# Command Prompt - Delayed hibernation



## Jay_JWLH (Apr 30, 2008)

Okay, I've got something running from what I don't want to wait for it to finish. I also don't shut down my computer, I hibernate it.

So what commands can I use in command prompt to put the computer into hibernation after say... 30 minutes?
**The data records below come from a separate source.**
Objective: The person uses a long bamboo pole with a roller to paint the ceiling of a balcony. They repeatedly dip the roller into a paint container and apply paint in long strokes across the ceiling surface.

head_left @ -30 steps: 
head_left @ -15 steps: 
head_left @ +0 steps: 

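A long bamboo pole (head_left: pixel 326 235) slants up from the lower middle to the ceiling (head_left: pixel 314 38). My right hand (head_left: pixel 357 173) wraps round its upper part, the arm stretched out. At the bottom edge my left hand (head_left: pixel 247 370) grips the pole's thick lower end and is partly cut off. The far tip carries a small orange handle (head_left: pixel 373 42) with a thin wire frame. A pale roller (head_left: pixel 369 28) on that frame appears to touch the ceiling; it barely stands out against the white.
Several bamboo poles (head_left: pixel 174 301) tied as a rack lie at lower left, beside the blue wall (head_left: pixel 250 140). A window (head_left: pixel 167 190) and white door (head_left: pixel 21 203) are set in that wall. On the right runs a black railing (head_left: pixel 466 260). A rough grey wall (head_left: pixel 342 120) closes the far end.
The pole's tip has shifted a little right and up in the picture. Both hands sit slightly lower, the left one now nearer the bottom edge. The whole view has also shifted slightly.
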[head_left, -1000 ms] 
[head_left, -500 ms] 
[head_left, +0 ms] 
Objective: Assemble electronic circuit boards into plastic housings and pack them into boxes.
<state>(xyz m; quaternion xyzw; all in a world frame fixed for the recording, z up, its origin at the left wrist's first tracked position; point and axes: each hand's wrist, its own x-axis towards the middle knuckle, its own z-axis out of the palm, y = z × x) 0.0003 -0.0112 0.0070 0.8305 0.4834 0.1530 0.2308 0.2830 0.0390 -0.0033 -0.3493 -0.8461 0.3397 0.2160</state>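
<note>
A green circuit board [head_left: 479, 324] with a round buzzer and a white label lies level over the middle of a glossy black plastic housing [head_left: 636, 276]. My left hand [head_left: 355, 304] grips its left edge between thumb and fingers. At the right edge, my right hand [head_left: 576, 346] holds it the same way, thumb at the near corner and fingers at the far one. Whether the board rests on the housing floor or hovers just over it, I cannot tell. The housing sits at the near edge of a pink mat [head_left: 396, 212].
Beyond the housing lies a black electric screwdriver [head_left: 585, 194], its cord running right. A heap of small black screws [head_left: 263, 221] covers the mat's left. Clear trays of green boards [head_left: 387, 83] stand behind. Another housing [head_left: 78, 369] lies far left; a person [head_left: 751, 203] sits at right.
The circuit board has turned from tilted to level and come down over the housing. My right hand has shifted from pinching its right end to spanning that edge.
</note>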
shutdown /h /t 1800 - This line does nothing for me.


----------



## usasma (Apr 11, 2009)

If the shutdown command that you specify doesn't work - what is the error message that it generates? If there's no visible error message, check your Event Viewer for errors after 30+ minutes.


----------



## Jay_JWLH (Apr 30, 2008)

Once you do it, it will show you the usage (as in... all the things you can type in and what they do). Nothing special in the Event Viewer. I assume it is just improper words I am using, however there isn't any examples on how to do it right on the internet.

If you know the answer, then feel free to post it to solve my curiosity. I use Mz Shutdown Scheduler now, which seems to do the job just fine.


----------



## jcgriff2 (Sep 30, 2007)

Does the system hibernate if you select "Hibernate"?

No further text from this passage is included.